Prompt = Print the data exactly as written, but leave out each picture.

(Beginning of Given data)

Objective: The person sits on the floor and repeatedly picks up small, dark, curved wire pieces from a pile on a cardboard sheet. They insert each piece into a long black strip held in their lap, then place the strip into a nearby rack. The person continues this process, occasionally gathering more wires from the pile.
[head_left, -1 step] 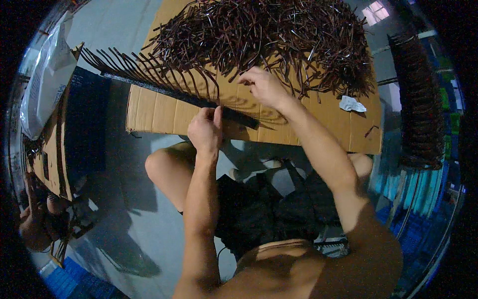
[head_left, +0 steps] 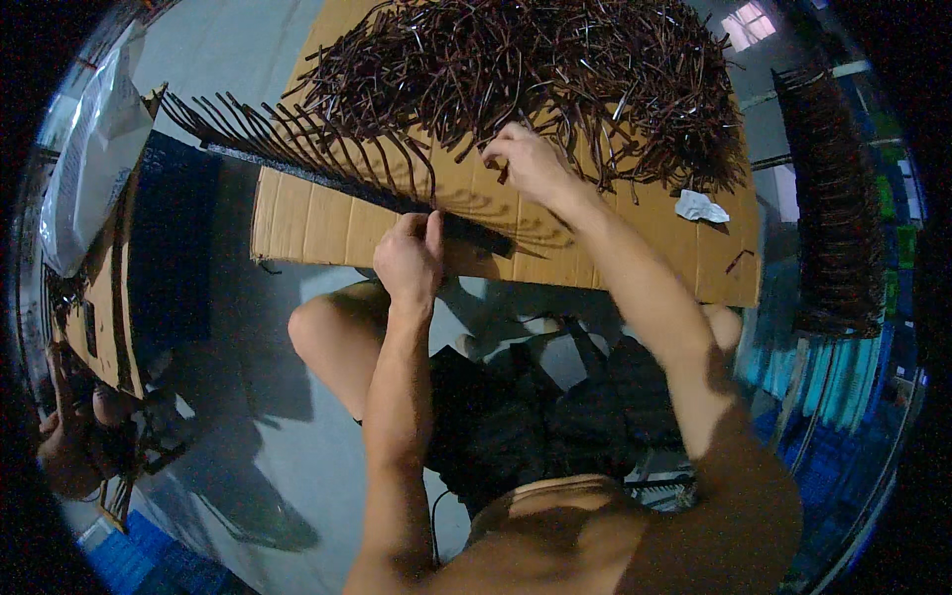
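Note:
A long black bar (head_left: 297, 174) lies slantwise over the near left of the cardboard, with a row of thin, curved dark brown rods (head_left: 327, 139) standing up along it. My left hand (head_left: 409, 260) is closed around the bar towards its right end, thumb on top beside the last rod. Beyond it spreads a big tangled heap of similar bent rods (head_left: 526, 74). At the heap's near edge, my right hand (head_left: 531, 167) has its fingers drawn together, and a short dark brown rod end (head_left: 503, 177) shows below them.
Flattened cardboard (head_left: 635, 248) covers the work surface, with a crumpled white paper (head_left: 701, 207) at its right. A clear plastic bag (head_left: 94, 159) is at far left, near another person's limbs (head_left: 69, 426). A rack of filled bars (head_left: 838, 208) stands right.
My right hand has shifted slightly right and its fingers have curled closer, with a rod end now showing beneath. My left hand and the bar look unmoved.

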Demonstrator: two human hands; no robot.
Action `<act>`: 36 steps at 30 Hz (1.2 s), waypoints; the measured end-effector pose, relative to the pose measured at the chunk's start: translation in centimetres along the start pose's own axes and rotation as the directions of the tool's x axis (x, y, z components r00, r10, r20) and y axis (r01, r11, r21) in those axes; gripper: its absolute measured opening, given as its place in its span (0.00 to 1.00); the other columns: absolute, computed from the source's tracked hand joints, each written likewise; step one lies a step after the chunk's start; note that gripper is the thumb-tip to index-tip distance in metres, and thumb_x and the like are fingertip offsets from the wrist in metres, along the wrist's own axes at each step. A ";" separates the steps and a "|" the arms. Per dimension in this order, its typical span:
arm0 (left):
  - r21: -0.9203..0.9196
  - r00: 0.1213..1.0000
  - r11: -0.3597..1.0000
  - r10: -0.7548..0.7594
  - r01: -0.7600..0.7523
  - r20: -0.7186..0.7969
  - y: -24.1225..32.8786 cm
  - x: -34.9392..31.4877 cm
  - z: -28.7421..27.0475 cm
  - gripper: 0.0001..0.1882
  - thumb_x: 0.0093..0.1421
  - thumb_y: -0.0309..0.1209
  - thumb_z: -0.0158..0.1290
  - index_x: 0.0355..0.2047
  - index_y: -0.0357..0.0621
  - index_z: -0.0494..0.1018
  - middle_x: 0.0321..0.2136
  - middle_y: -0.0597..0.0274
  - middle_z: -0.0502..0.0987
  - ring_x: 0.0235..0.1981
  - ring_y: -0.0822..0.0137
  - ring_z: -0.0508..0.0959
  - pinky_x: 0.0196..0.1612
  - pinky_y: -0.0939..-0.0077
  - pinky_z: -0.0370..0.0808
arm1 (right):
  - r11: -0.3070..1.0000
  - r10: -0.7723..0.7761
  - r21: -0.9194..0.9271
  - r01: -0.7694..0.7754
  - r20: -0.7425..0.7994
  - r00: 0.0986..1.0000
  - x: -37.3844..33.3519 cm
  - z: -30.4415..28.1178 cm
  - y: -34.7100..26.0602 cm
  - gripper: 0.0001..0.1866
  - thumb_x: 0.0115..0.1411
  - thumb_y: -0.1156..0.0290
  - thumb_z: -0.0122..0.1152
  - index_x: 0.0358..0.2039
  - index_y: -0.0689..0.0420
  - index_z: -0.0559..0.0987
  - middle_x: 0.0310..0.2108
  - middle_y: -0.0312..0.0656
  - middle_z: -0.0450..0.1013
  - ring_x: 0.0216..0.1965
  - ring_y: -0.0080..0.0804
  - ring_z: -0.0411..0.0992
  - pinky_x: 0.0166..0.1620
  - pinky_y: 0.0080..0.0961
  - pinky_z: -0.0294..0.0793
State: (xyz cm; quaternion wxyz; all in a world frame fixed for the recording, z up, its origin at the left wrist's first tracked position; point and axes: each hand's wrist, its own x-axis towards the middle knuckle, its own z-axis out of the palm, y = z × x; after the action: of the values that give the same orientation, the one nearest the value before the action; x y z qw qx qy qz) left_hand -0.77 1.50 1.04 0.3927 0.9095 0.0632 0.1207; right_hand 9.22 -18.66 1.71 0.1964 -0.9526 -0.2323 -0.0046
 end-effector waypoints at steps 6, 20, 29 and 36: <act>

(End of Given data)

Output below =
Objective: The person sits on the floor and repeatedly picks up small, dark, curved wire pieces from a pile on a cardboard sheet. They insert each piece into a long black strip held in their lap, then place the strip into a nearby rack. The person continues this process, occasionally gathering more wires from the pile.
[head_left, -1 step] 
[head_left, +0 steps] 
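Note:
A long black bar (head_left: 297, 174) lies slantwise over the near left of the cardboard, with a row of thin, curved dark brown rods (head_left: 327, 139) standing up along it. My left hand (head_left: 409, 260) is closed around the bar towards its right end, thumb on top beside the last rod. Beyond it spreads a big tangled heap of similar bent rods (head_left: 526, 74). At the heap's near edge, my right hand (head_left: 531, 167) has its fingers drawn together, and a short dark brown rod end (head_left: 503, 177) shows below them.
Flattened cardboard (head_left: 635, 248) covers the work surface, with a crumpled white paper (head_left: 701, 207) at its right. A clear plastic bag (head_left: 94, 159) is at far left, near another person's limbs (head_left: 69, 426). A rack of filled bars (head_left: 838, 208) stands right.
My right hand has shifted slightly right and its fingers have curled closer, with a rod end now showing beneath. My left hand and the bar look unmoved.
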
Demonstrator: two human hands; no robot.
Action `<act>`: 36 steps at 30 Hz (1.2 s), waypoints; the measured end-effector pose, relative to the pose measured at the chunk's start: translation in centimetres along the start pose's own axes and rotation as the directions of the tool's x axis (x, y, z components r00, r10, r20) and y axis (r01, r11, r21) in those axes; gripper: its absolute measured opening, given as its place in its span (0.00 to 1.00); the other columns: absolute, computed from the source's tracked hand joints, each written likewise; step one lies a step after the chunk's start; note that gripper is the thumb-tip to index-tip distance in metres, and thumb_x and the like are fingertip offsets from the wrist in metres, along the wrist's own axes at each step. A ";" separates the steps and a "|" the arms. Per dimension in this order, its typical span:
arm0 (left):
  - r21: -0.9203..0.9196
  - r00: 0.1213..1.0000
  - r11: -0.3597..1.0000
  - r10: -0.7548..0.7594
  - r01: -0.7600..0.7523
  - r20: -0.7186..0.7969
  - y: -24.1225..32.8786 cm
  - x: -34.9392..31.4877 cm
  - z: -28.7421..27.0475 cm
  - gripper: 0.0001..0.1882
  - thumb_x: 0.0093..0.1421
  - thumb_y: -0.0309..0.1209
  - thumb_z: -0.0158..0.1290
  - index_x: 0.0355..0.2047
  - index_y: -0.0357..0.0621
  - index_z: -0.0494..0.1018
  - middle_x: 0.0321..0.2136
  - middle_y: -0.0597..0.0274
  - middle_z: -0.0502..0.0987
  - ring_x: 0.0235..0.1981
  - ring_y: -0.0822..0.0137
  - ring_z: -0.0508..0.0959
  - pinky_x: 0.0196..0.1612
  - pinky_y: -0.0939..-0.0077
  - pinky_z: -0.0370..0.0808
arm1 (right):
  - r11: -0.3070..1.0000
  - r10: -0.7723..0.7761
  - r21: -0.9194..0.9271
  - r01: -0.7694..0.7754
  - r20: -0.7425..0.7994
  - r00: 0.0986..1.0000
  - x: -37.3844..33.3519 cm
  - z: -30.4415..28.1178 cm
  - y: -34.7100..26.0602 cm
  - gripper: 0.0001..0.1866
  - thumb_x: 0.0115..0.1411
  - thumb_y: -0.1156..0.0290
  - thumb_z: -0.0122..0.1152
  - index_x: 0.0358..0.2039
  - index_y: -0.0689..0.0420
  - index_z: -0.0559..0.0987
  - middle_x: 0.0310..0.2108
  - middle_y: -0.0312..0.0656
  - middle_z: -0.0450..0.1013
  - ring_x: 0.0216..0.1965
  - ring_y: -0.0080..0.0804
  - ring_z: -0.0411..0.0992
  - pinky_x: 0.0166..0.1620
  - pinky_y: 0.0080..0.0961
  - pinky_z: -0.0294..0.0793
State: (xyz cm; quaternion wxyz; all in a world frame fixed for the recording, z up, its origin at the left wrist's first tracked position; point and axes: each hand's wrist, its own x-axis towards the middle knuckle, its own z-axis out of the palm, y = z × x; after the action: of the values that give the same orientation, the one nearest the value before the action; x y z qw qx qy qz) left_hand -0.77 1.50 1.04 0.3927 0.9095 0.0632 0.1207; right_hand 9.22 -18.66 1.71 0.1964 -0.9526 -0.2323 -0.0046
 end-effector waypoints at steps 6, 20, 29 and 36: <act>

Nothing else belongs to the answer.